There is a specific location along the shoreline of Umhlanga Rocks, hidden away from the general public and quite a mission to gain access to. The waters along this shoreline are crystal clear and turquoise blue on a perfect summer’s day and the sand is a clean, unaltered white, with fine gemstones that sparkle in the sunlight.
This is Umhlanga’s unofficial nude beach and has always been one of the North Coast’s best kept secrets for the past couple of decades. Only a handful of people know of the location and how to get there, as well as, the reason why it is as hidden away from the public eye as it is.
The location has long been used by a number of naturist associations and other groups of nudist clubs who hike down to the shores and bear it all, sunbathing in the perfect natural sunlight. The Phoenix Sun managed to locate a Phoenix resident who knew the exact co-ordinates of the beach and were able to take journalists to the said place.

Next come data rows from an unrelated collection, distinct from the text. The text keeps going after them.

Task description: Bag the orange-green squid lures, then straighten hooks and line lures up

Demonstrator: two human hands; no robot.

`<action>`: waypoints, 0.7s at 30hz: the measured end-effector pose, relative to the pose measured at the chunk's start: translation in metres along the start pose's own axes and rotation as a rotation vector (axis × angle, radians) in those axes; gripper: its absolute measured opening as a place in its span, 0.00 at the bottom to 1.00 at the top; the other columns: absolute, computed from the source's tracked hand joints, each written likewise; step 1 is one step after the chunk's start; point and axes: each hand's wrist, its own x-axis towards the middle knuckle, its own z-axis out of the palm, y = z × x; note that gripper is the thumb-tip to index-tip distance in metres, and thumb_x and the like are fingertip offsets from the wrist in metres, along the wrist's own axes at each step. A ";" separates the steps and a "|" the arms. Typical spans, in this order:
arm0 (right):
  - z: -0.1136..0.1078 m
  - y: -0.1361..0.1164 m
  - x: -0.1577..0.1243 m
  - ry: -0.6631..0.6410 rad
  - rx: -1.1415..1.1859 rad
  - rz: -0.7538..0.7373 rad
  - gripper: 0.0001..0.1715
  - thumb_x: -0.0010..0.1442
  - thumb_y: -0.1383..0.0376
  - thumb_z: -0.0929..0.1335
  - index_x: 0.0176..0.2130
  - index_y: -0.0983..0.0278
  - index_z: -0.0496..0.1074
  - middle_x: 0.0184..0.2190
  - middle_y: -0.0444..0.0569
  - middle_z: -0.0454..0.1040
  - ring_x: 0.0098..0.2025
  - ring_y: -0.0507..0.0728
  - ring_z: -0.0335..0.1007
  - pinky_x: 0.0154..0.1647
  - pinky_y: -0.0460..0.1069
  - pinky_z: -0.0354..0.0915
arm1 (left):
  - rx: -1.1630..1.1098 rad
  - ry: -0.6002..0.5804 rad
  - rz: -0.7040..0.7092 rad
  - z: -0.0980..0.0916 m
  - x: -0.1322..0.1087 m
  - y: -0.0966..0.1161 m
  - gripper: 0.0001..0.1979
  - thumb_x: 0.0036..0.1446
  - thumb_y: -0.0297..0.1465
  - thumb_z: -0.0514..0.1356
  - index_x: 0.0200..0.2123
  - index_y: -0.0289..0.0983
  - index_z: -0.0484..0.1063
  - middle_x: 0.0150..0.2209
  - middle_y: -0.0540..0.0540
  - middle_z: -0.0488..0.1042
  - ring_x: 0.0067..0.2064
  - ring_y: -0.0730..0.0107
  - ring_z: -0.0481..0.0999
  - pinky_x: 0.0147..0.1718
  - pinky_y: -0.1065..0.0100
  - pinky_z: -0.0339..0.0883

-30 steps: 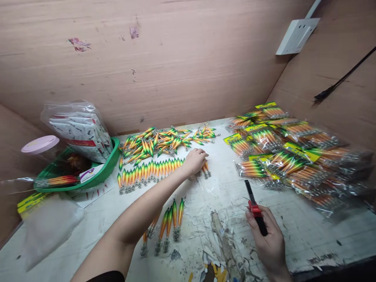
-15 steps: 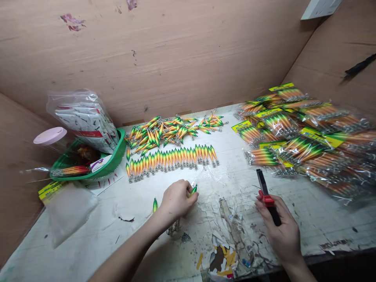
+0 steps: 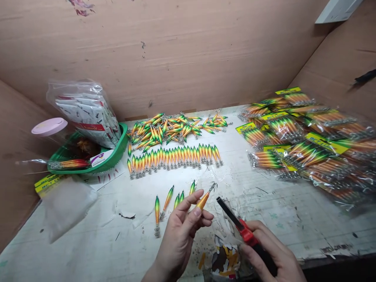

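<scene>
My left hand (image 3: 188, 227) pinches a squid jig (image 3: 205, 200) between thumb and fingers. Its orange body is tilted, with the hook crown pointing up and right. My right hand (image 3: 268, 250) is wrapped around a red and black tool (image 3: 246, 233) with a long, narrow dark front end; its exact kind is unclear. The tool's tip is a short way right of the jig, apart from it. Beyond my left hand lie several loose green-and-orange jigs (image 3: 157, 209), some partly hidden by the hand. Farther back is a neat row of jigs (image 3: 173, 156).
A tangled heap of jigs (image 3: 164, 129) lies at the back. Bagged jigs (image 3: 311, 152) are piled at the right. On the left stand a green basket (image 3: 123, 137) with packets and an empty-looking labelled bag (image 3: 69, 203). Torn paper patches (image 3: 225, 256) mark the front surface.
My left hand has turned palm-up and drawn nearer, bringing up a jig with its hooks exposed. My right hand has moved left with the tool toward it. Loose jigs behind the left arm are uncovered.
</scene>
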 end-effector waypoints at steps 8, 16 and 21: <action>0.000 -0.011 0.006 -0.024 -0.021 -0.032 0.04 0.62 0.66 0.65 0.39 0.60 0.69 0.36 0.48 0.71 0.40 0.54 0.74 0.39 0.41 0.70 | -0.023 -0.176 0.024 -0.003 -0.006 -0.007 0.15 0.58 0.36 0.61 0.48 0.40 0.75 0.22 0.49 0.73 0.25 0.78 0.70 0.26 0.77 0.62; -0.004 -0.009 0.008 -0.139 0.005 -0.007 0.05 0.64 0.66 0.63 0.40 0.62 0.68 0.37 0.51 0.70 0.39 0.55 0.71 0.37 0.44 0.70 | 0.121 -0.213 0.038 -0.013 -0.005 -0.011 0.18 0.61 0.39 0.56 0.52 0.39 0.71 0.16 0.56 0.60 0.16 0.83 0.56 0.15 0.78 0.50; -0.014 -0.010 0.012 -0.186 -0.019 -0.064 0.03 0.63 0.68 0.63 0.38 0.61 0.66 0.36 0.49 0.69 0.39 0.54 0.72 0.37 0.43 0.70 | 0.407 -0.228 0.190 -0.020 -0.007 -0.002 0.17 0.64 0.38 0.53 0.52 0.41 0.72 0.21 0.56 0.59 0.16 0.85 0.55 0.26 0.73 0.61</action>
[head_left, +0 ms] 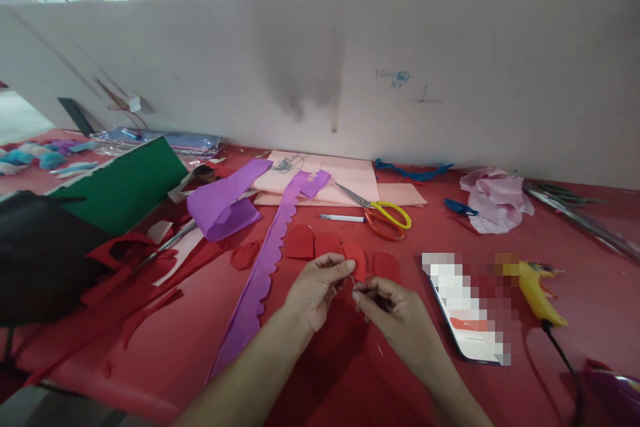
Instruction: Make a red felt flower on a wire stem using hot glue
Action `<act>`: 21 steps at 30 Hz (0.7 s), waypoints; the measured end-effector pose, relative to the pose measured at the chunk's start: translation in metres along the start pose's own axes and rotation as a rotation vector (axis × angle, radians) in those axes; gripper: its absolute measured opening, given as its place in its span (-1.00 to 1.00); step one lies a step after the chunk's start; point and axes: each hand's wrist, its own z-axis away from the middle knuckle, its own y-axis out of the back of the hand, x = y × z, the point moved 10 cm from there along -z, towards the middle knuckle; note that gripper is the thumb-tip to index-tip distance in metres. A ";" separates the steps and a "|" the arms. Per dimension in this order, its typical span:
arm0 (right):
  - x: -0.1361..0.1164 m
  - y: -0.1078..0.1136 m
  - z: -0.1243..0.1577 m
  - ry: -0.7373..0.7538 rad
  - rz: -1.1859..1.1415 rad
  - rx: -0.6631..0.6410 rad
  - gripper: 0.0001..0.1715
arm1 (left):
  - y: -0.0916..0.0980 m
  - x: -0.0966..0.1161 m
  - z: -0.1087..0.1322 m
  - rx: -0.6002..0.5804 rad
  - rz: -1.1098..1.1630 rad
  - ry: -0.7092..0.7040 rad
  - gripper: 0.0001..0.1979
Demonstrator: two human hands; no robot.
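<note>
Pinching the near edge of the red petal (356, 257), the left hand (317, 288) had its grip closed, the petal's long axis pointing far; the right hand (397, 320) (fingers closed on something too thin to tell) sat just right, low over the bench (175, 320).

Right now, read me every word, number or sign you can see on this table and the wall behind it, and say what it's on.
Blue handwriting on the white partition wall: lower line possibly "167", upper line too blurred to read.
Phone screen: blurred out, unreadable.
Nothing else readable.
</note>
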 end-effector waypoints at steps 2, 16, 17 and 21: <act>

Access to the beach is rather cumbersome, and is specifically made to be this way so that the beach would only be visited by those who were comfortable with nudity. The beginning of the entrance was found at the end of Lagoon Drive. Visitors are requested to park their car at the unnoticeable parking space belonging to the nature reserve, and were thereafter required to follow a trail. Within this parking space, journalists witnessed a bus, with the words ‘the naked bus trip’ painted on the window; drop off a few passengers who were ready to make their way down to the beach along the trail.
The trail led down onto a wooden bridge over a swamp believed to be infested with frogs, crabs and the occasional harmless snake. This wooden bridge meanders for a good hundred meters before it ended at the start of a sand trail, underneath a thick canopy of intertwined branches from the indigenous trees.
The trail continues for a few hundred metres more until it ends on the perfectly white beach sand, a stone-throw away for the waves. But even this is not the nudist beach spot. The walk across the beach continues for a good 3 kms more until the visitor reaches the lagoon. Here, the occasional naked sunbather is found. Journalists were advised to not bring their cameras to not offend the beach users but witnessed a number of residents, generally older, asleep on their stomachs on towels in the warm sunshine, with their rear ends up in the air. The people here are unaffected by the others and showed no signs of inhibitions. The Phoenix Sun managed to speak to one of the nudists, who said that he opted for the indulgence to be one with nature. He said that he saw the practice of nudity as asexual.
Journalists left the beach that day, and returned a second day to acquire more pictures, but found the area disserted. Journalists were then approached by a police vehicle who enquired as to why they were there. When journalists explained that they were on there to research the nudist beach, police informed them that sunbathing without clothes was illegal and was not allowed in the northern parts of Durban beaches.
Local councillor for the area, Heinz De Boer, said that officials were aware of the on-goings down at the nudist beach but it is generally very low key.
“It’s mostly men who utilise the beach as a nudist beach, but even on a busy day you will not find more that 10 to 15 people at a time. There were complaints down there a while ago of people leaving their clothes on the shore and then venturing out and petty thieves would loot their belongings, but even that has died down with more patrols in the area. We have also received complaints of one or two exhibitionists, who instead of lying on their towels, securely hidden behind the sand dunes, and sunbathing; they prefer to be walking around naked. The spot is used mostly by locals and is not exactly a tourist attraction. It is unofficial, and we have no intentions of making it an official nude beach,” he said.